China’s recent inclusion in the Bloomberg Barclays Global Aggregate Index could hold guidepoints for India in achieving similar index inclusion. China’s bond market accessibility was first discussed at Bloomberg’s Index Advisory Council meetings in 2016. The following year, we updated inclusion rules for the Bloomberg Barclays China Aggregate Index and launched two global indices that included China as a forerunner to future full inclusion. As of April, Chinese bonds are being phased into the aforementioned index over a period of 20 months. So far, with the inclusion of only Chinese government and policy bank securities in the index, the amount of Chinese bonds held by overseas institutions reached a historic high of RMB 2.02 trillion as of July. Goldman Sachs predicts that China’s inclusion in global benchmark indices will attract more than $1 trillion of capital inflows to China’s bond market over the next decade. Once fully phased in, Chinese bonds in the index are expected to make up about 6% of the index overall. That would make these Chinese bonds the fourth largest currency component of the index after the dollar, euro and Japanese yen.

Some of the core initial conditions to support index inclusion are already in place in India.
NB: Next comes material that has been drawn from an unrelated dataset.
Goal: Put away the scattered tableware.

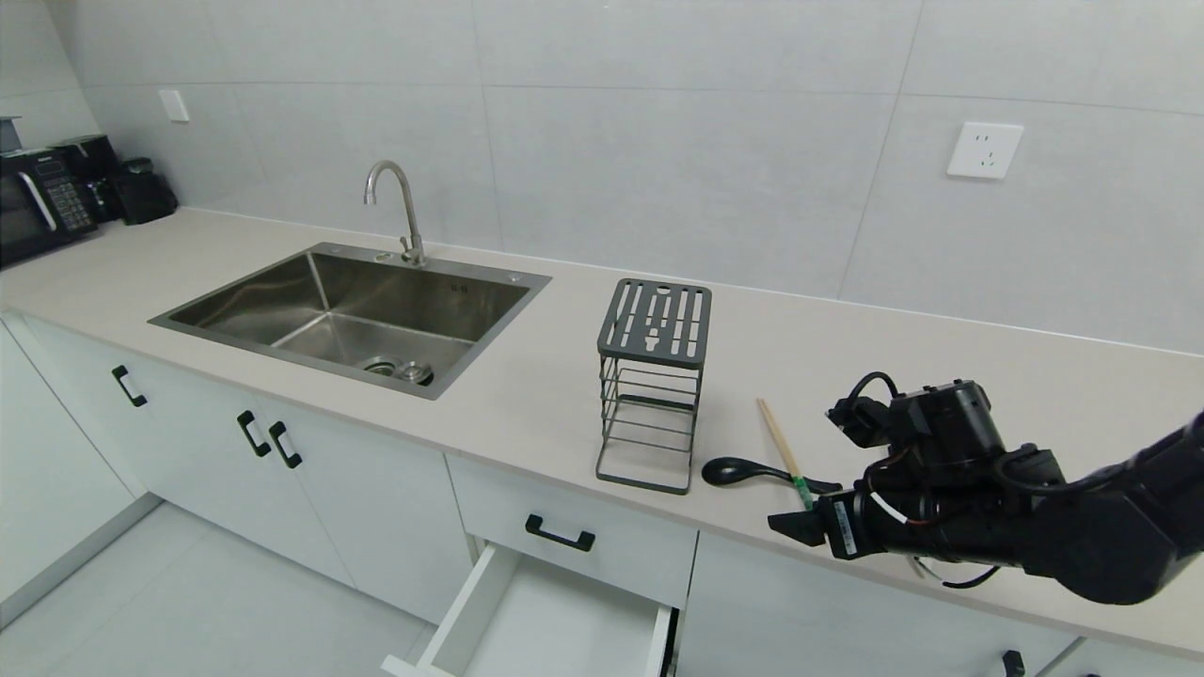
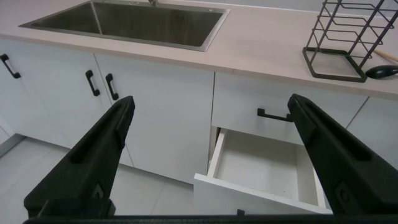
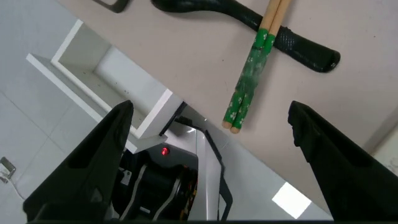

These include a rules-based monetary and fiscal policy framework, manageable levels of external debt, a flexible exchange rate and adequate levels of forex reserves.

Implementing the further required elements may take time and political will, but it’s worth remembering that China’s journey to index inclusion took three years. On these too, China holds some relevant insights for India’s own moves, notwithstanding the differences in the financial, political and regulatory dynamics of the two markets.

Firstly, regular communication between international investors and India’s regulators, government and economic architects is crucial. Engagement on the ease of access to India’s bond market will be a core part of the governance process for index providers and investors alike. Index providers such as Bloomberg can play a proactive role in facilitating that engagement.

Secondly, concrete steps to reform India’s financial markets will need to be undertaken systematically and over time to meet index inclusion rules. For example, quotas, caps and other restrictions on bond investments will need to be removed or eased in a planned and transparent way.

Thirdly, resolving the operational requirements of investors is critical. Successful index inclusion requires the coordination of many market players and regulators. Taxation laws need to be clear, global custodians must be able to support market participants, and rating agencies need to establish their presence to support the eventual inclusion of corporate bonds.

A well-functioning, internationally accessible bond market thrives on transparency. Attracting global investors through a clear, time-bound and well sequenced series of reforms and easing of restrictions can be a key lever in India achieving its bold economic vision and targets. It’s time to turn the dream into a near-time reality and unlock new financing opportunities for India’s bond market.